The Americans and Poles formalized an agreement that over the previous weeks had allowed the CIA the use of a secret prison — a remote villa in the Polish lake district — to interrogate al-Qaeda suspects. The Polish intelligence service had some more funds, and the agency had a solid location for its newest covert operation, according to former CIA officials who spoke on the condition of anonymity to discuss the interrogation program, including previously unreported details about the creation of the agency’s black sites.
The CIA prison in Poland was arguably the most important of all the black sites created by the agency in the wake of the Sept. 11, 2001, attacks. It was the first of a trio in Europe that housed the initial wave of accused Sept. 11 conspirators, and it was where Khalid Sheikh Mohammed, the self-declared mastermind of the attacks, was waterboarded 183 times after his capture.
Much about the creation and operation of the CIA’s prison at a base in one of the young democracies of Central Europe remains cloaked in mystery, matters that are classified as state secrets by the U.S. government.
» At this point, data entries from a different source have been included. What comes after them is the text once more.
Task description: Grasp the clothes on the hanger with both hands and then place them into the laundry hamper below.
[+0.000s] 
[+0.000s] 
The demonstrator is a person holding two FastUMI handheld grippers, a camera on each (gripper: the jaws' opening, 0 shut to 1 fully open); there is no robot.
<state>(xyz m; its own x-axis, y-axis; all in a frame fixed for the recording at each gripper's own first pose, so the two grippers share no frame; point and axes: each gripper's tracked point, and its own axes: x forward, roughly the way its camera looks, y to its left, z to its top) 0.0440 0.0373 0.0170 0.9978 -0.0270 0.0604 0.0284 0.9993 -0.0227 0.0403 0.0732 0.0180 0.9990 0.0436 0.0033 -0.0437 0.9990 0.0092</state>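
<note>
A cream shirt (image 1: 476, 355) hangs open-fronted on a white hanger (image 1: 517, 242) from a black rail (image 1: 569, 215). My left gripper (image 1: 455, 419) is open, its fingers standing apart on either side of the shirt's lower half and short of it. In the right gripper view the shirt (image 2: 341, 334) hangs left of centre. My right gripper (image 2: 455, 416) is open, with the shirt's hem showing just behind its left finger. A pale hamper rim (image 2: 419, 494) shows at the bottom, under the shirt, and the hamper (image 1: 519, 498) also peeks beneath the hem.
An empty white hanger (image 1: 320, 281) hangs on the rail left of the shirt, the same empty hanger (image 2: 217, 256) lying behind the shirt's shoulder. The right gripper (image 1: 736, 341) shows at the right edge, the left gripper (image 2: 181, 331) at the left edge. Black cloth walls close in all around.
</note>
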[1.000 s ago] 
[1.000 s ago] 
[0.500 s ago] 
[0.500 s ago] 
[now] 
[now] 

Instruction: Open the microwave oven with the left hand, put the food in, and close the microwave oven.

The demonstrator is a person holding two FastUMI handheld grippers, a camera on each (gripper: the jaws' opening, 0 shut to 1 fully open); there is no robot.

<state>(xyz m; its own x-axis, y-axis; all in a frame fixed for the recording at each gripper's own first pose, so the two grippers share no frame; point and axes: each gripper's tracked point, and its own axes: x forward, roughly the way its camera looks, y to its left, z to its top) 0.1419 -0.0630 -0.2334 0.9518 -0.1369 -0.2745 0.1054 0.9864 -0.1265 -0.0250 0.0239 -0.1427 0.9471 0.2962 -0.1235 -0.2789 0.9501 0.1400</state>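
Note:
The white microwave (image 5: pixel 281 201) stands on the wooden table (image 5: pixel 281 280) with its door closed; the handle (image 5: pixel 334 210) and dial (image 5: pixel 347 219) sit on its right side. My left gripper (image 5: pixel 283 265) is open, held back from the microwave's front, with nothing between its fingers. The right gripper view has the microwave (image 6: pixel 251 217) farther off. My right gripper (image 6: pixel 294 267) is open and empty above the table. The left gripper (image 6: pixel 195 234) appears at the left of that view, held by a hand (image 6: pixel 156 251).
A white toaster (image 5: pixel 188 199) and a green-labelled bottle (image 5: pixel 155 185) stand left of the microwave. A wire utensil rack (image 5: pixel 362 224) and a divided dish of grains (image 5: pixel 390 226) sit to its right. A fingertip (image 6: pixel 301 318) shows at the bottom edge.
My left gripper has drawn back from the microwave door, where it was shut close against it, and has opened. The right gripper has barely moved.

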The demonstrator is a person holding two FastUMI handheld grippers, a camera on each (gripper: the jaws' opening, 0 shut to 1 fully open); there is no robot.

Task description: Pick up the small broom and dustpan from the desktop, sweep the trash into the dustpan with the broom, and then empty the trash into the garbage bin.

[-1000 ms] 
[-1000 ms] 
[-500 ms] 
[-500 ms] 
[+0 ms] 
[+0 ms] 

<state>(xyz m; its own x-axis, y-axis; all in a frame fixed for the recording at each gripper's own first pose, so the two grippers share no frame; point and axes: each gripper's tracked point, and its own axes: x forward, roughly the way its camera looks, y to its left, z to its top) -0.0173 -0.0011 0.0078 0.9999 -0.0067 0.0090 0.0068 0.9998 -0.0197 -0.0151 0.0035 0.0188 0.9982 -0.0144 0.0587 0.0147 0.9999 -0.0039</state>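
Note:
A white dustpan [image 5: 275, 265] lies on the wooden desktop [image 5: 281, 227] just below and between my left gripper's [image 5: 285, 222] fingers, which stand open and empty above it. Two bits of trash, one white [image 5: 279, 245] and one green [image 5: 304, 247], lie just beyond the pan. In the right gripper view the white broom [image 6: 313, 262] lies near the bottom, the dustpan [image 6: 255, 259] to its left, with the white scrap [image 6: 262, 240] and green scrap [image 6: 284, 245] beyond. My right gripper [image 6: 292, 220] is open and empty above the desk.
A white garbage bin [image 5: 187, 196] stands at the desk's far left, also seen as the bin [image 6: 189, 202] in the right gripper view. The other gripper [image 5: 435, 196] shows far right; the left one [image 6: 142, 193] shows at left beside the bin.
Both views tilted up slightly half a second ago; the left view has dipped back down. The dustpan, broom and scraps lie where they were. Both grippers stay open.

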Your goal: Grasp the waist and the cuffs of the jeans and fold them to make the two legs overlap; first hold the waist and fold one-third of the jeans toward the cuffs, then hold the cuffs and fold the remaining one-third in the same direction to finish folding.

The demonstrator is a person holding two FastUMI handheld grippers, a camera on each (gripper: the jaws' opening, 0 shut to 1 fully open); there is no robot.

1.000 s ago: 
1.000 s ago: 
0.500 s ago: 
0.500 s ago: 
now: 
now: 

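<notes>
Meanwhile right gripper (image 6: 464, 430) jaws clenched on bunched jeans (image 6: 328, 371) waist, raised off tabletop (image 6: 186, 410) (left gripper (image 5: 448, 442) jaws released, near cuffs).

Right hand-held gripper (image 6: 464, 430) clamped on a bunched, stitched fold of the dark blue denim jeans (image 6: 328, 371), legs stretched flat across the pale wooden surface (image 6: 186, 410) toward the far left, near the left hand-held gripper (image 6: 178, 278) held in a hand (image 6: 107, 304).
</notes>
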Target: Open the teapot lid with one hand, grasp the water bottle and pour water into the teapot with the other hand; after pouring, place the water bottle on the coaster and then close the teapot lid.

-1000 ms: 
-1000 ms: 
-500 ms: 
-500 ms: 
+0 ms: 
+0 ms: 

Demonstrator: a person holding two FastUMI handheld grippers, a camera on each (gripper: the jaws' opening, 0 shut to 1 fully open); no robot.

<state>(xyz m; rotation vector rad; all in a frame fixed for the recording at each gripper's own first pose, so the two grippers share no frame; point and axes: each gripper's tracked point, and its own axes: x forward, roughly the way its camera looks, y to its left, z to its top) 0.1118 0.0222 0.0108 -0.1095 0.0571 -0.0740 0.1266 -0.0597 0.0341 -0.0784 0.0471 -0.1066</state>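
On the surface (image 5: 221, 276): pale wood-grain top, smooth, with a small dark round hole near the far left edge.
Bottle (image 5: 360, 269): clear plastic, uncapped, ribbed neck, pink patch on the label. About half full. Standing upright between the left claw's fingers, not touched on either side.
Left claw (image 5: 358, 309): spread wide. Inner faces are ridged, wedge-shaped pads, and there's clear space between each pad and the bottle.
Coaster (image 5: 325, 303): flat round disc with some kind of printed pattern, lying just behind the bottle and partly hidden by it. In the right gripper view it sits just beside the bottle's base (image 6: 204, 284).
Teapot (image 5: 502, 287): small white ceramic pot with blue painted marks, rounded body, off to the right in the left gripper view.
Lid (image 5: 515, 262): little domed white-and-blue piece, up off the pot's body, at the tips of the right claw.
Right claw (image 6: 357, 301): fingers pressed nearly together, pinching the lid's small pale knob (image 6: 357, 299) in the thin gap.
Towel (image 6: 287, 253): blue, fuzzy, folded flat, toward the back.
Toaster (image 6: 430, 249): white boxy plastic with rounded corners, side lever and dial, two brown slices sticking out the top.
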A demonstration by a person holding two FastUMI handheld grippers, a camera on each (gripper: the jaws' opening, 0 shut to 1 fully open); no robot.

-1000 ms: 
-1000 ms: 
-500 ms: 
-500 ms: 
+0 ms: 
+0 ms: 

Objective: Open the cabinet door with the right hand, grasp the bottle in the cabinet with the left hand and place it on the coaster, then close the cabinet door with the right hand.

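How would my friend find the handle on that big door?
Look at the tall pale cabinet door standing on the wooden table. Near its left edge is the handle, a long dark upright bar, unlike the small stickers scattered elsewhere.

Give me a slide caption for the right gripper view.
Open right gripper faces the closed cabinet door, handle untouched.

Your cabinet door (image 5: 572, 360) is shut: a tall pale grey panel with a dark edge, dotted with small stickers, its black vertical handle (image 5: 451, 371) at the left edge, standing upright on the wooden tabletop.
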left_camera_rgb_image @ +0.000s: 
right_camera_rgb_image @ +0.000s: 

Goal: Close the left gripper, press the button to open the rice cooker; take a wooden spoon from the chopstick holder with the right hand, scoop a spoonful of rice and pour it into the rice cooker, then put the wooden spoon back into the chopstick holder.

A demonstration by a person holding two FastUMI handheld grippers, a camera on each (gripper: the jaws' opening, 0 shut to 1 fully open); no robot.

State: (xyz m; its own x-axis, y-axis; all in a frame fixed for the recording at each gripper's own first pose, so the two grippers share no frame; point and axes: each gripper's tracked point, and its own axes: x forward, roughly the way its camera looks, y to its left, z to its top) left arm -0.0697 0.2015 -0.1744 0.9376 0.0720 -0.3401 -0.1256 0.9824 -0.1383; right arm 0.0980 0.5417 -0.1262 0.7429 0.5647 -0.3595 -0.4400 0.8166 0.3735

But what happened in Poland more than a decade ago continues to reverberate and the bitter debate about the CIA’s interrogation program is about to be revisited.
The U.S. Senate Select Committee on Intelligence is preparing to release at least portions of an exhaustive 6,00o-page report on the CIA interrogation program, its value in eliciting critical intelligence, and whether Congress was misled about aspects of what the agency was doing.
The treatment of detainees also continues to be a legal issue in the military trials of Mohammed and others at Guantanamo Bay in Cuba.
And in December, the European Court of Human Rights heard arguments that Poland violated international law and participated in torture by accommodating its American ally; a decision is expected this year.
“In the face of Polish and United States efforts to draw a veil over these abuses, the European Court of Human Rights now has an opportunity to break this conspiracy of silence and uphold the rule of law,” said Amrit Singh, a lawyer with the Open Society Justice Initiative that petitioned the court on behalf of a detainee who was held there.